Miles of bad road

Crazy Heart

Drunk on each other.

Drunk on each other.

Rated 4.0

Jeff Bridges won a Golden Globe recently for his performance in Scott Cooper’s Crazy Heart, intensifying Bridges’ Oscar buzz. I wonder, though, if Bridges will ever take home the little gold man, despite all the nominations he’s had. His problem is that to win awards, you can’t let an audience (or Academy voters) forget how hard you’re working at your craft; Bridges, however, never seems to be acting. Whether he’s playing an adolescent Texas rube (The Last Picture Show, 1971), a man from outer space (Starman, 1984) or the president of the United States (The Contender, 2000), he always seems to be simply and exactly that, and to have somehow wandered fortuitously into the range of a movie camera. So it is in Crazy Heart.

Bridges plays “Bad” Blake, a country singer-songwriter whose stellar career has hit the skids, the kind of entertainer politely called a “legend” when he’s really a has-been. Others have eclipsed him, including his former protégé Tommy Sweet (Colin Farrell, in an incisively understated cameo). Bad himself has descended to dispiriting one-night stands in seedy dives and bowling alleys in desiccated one-horse towns. He’s 57 going on 75, battered by too many marriages, too many cigarettes, too much cheap whiskey and too many wake-ups in a cheap motel with some nameless, aging bar belle snoring beside him. Bad Blake is the kind of guy Kris Kristofferson might have been with a more self-destructive life, or Hank Williams, if he had lived long enough to be washed up.

This is where (and what) Bad is when he meets Jean Craddock (Maggie Gyllenhaal), a newspaper writer in Santa Fe, New Mexico. She shows up to interview him and finds him as puddled and disorderly as his career. But Craddock sees the glowing embers of the man under the boozy crust, while Bad sees in her and her 4-year-old son, Buddy (Jack Nation), a chance for the life he might have had with another woman, and the son he deserted when the boy was just Buddy’s age.

If director Cooper’s film (written by Cooper, adapting Thomas Cobb’s novel) has a shortcoming, it is that it is uncomfortably derivative of the Bruce Beresford-Horton Foote Tender Mercies (1983), the movie that finally won a long-deferred Oscar for Robert Duvall. (It’s surely no coincidence that Duvall himself served here as a producer, and plays another cameo as Bad’s bartender pal.) But where Tender Mercies was elegiac, Crazy Heart is funereal; the earlier film was about redemption through love, while this one is about redemption after a love lost, that one-too-many morning that really does lead to turning over a new leaf.

It’s a tricky balancing act.
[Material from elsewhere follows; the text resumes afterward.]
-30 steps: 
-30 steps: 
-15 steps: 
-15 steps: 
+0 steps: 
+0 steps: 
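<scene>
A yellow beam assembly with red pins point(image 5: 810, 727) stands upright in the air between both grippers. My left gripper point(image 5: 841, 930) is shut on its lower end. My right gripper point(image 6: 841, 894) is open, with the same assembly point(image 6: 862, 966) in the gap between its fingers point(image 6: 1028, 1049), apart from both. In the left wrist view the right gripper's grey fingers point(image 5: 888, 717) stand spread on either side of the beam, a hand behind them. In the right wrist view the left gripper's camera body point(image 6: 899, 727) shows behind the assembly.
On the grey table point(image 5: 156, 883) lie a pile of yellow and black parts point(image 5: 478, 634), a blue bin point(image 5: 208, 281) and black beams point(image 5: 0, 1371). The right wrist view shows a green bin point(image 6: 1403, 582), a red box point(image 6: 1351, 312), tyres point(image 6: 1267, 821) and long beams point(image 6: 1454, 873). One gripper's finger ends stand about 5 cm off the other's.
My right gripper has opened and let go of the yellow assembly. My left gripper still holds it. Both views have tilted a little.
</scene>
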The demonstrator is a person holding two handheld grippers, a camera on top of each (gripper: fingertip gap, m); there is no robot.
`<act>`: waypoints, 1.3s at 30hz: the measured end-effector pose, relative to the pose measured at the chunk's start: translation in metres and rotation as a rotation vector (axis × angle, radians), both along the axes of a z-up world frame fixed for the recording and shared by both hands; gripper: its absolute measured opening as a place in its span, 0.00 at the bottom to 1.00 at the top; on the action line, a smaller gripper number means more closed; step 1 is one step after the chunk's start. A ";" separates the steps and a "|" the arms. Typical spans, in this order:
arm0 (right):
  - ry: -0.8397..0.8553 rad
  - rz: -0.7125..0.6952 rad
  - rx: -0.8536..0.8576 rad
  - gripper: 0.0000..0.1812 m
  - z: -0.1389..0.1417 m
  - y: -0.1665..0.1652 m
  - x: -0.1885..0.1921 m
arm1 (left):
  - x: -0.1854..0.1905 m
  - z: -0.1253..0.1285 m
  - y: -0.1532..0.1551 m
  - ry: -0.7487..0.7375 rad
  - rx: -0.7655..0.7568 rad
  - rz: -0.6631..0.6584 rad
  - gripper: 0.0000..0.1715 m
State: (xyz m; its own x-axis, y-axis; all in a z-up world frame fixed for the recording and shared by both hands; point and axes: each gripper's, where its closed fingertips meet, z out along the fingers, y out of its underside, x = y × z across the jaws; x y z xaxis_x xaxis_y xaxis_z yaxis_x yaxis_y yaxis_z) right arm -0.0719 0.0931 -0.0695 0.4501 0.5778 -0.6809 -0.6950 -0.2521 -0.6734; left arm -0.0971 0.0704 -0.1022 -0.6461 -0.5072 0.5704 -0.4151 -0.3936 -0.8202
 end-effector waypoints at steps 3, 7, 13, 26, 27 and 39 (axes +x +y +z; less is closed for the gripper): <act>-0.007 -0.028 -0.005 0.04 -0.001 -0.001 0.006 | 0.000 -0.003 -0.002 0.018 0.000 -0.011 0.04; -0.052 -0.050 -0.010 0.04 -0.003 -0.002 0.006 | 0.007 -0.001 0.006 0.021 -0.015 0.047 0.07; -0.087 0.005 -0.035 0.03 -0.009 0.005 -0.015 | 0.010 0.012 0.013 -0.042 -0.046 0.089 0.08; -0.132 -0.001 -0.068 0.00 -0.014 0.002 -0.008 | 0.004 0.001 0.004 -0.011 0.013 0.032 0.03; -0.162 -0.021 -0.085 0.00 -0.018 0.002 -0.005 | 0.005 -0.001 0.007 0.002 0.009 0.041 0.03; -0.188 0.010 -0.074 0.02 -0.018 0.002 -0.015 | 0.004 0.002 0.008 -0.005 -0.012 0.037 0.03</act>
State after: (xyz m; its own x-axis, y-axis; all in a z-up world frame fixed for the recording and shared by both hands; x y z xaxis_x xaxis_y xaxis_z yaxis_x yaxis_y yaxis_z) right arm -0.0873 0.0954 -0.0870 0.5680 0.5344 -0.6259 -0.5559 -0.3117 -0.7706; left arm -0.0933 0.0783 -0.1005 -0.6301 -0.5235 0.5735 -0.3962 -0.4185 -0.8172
We have to see Bad Blake scraping bottom, yet believe that the top of the hole is still within his reach. When he takes Buddy into a bar and the boy wanders away while Bad wallows in his drink, we have to see the mistake Bad’s making while hoping it won’t all end too badly. Watching Crazy Heart, I was reminded of another redemption movie, The Verdict (1982), in which Paul Newman was so dead-on perfect as the ruined alcoholic lawyer that his comeback simply wasn’t credible. But Cooper—directing his first movie and writing his second, after a decade as a journeyman actor—doesn’t overplay his hand. He gives us the unrelenting atmosphere—we can almost taste the sour booze and smell the stale smoke—but never loses that fading glimmer of hope.

And under his guidance, Bridges and Gyllenhaal don’t overplay it either; if the script doesn’t quite explain why Jean is drawn to Bad, Gyllenhaal fills in the gap for us, showing the (yes) tender mercy that makes Jean want to give this old reprobate a chance.

On second thought, it might not be wise to bet against Bridges for that Oscar after all; the role that turned the trick for Duvall might just do it for him, too. In 1971, if the award had really gone to the best supporting actor, Bridges would have won. Instead, the Academy honored Ben Johnson for the same movie, and for his long career of decent, honorable work. They just might do it again for Bridges. Both his career, and this particular performance, have earned it.